(DATA BLOCK begins)

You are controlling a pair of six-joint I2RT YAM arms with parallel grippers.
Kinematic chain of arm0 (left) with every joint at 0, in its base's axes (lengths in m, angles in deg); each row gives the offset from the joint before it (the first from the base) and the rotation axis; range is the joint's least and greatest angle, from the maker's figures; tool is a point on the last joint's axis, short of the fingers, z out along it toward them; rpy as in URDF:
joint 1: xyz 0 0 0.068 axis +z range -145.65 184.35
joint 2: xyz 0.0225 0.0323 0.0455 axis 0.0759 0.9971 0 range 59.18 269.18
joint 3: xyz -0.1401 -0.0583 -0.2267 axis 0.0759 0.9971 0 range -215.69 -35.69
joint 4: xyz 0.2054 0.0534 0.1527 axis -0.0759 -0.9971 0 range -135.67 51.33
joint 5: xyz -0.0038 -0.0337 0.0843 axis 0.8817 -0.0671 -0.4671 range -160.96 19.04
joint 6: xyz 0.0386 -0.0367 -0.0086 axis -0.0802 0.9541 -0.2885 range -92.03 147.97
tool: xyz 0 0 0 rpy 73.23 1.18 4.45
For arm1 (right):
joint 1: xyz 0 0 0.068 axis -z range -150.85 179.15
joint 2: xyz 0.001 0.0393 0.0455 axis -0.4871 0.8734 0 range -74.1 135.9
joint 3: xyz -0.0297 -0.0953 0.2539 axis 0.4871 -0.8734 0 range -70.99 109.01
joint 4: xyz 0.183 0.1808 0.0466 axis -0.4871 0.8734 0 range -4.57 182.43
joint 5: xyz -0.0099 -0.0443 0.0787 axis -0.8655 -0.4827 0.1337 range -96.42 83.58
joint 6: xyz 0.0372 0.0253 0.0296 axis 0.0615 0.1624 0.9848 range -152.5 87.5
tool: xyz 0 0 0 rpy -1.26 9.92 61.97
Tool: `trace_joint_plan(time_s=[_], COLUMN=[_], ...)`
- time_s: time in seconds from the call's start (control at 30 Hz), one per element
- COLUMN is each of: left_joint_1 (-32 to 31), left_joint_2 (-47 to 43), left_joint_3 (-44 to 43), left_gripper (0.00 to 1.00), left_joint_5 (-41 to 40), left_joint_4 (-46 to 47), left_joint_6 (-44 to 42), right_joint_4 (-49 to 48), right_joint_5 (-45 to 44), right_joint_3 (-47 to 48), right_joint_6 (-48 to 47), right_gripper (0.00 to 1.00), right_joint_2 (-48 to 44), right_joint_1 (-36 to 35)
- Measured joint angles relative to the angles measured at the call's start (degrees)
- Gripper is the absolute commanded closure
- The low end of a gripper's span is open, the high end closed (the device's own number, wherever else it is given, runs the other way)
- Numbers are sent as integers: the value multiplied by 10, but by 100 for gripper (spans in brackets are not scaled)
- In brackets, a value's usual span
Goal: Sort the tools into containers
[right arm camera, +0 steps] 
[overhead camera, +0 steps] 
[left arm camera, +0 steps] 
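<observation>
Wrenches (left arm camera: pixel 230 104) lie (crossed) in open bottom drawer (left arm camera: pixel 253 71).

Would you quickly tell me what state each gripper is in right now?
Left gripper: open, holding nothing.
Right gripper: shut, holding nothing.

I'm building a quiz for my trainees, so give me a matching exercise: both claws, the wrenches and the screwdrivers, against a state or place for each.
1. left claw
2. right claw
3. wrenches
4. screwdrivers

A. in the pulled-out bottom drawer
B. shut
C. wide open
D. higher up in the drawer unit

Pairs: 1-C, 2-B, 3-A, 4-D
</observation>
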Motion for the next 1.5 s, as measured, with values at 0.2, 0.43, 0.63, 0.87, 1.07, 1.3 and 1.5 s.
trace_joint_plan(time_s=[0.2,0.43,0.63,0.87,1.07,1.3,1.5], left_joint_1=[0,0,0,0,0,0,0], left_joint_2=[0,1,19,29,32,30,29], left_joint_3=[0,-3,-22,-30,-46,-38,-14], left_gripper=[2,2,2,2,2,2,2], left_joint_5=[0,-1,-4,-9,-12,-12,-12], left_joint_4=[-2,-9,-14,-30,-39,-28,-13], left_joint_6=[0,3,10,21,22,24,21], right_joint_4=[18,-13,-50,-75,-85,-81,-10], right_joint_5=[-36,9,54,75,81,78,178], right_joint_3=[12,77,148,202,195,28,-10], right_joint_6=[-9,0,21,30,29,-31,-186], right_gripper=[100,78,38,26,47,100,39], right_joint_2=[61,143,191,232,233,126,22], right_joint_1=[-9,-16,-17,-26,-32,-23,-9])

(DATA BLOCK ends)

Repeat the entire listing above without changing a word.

**YOUR SOLUTION**
You are controlling a pair of six-joint I2RT YAM arms with parallel grippers.
Kinematic chain of arm0 (left) with every joint at 0, in its base's axes (lengths in m, angles in deg); each row gives the offset from the joint before it (the first from the base) and the rotation axis; range is the joint's least and greatest angle, from the maker's figures; tool is a point on the last joint's axis, short of the fingers, z out along it toward them; rpy as in URDF:
joint 1: xyz 0 0 0.068 axis +z range -145.65 184.35
joint 2: xyz 0.0225 0.0323 0.0455 axis 0.0759 0.9971 0 range 59.18 269.18
joint 3: xyz -0.1401 -0.0583 -0.2267 axis 0.0759 0.9971 0 range -215.69 -35.69
joint 4: xyz 0.2054 0.0534 0.1527 axis -0.0759 -0.9971 0 range -135.67 51.33
joint 5: xyz -0.0038 -0.0337 0.0843 axis 0.8817 -0.0671 -0.4671 range -160.96 19.04
joint 6: xyz 0.0386 -0.0367 -0.0086 axis -0.0802 0.9541 -0.2885 range -92.03 147.97
tool: xyz 0 0 0 rpy 73.23 1.18 4.45
For arm1 (right):
joint 1: xyz 0 0 0.068 axis -z range -150.85 179.15
joint 2: xyz 0.001 0.0393 0.0455 axis -0.4871 0.8734 0 range -74.1 135.9
joint 3: xyz -0.0297 -0.0953 0.2539 axis 0.4871 -0.8734 0 range -70.99 109.01
joint 4: xyz 0.183 0.1808 0.0466 axis -0.4871 0.8734 0 range -4.57 182.43
joint 5: xyz -0.0099 -0.0443 0.0787 axis -0.8655 -0.4827 0.1337 range -96.42 83.58
joint 6: xyz 0.0372 0.0253 0.0296 axis 0.0615 0.1624 0.9848 range -152.5 87.5
tool: xyz 0 0 0 rpy -1.26 9.92 61.97
Tool: `trace_joint_plan(time_s=[_], COLUMN=[_], ...)`
- time_s: time in seconds from the call's start (control at 30 Hz), one per element
- COLUMN is each of: left_joint_1 (-32 to 31), left_joint_2 (-47 to 43), left_joint_3 (-44 to 43), left_gripper (0.00 to 1.00), left_joint_5 (-41 to 40), left_joint_4 (-46 to 47), left_joint_6 (-44 to 42), right_joint_4 (-49 to 48), right_joint_5 (-45 to 44), right_joint_3 (-47 to 48), right_joint_6 (-48 to 47), right_gripper (0.00 to 1.00), right_joint_2 (-48 to 44), right_joint_1 (-36 to 35)
- Measured joint angles relative to the angles measured at the call's start (degrees)
- Gripper is the absolute commanded closure
- The low end of a gripper's span is open, the high end closed (the device's own number, wherever else it is given, runs the other way)
- Numbers are sent as integers: the value multiplied by 10, but by 100 for gripper (spans in brackets are not scaled)
- In brackets, a value's usual span
Goal: Sort the tools into containers
[right arm camera, +0 steps] 
[overhead camera, +0 steps] 
[left arm camera, +0 steps] 
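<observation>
Wrenches (left arm camera: pixel 230 104) lie (crossed) in open bottom drawer (left arm camera: pixel 253 71).

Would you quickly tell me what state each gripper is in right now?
Left gripper: open, holding nothing.
Right gripper: shut, holding nothing.

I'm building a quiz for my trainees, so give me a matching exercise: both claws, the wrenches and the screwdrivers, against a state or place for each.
1. left claw
2. right claw
3. wrenches
4. screwdrivers

A. in the pulled-out bottom drawer
B. shut
C. wide open
D. higher up in the drawer unit

Pairs: 1-C, 2-B, 3-A, 4-D
</observation>
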Motion for the next 1.5 s, as measured, with values at 0.2, 0.43, 0.63, 0.87, 1.07, 1.3 and 1.5 s.
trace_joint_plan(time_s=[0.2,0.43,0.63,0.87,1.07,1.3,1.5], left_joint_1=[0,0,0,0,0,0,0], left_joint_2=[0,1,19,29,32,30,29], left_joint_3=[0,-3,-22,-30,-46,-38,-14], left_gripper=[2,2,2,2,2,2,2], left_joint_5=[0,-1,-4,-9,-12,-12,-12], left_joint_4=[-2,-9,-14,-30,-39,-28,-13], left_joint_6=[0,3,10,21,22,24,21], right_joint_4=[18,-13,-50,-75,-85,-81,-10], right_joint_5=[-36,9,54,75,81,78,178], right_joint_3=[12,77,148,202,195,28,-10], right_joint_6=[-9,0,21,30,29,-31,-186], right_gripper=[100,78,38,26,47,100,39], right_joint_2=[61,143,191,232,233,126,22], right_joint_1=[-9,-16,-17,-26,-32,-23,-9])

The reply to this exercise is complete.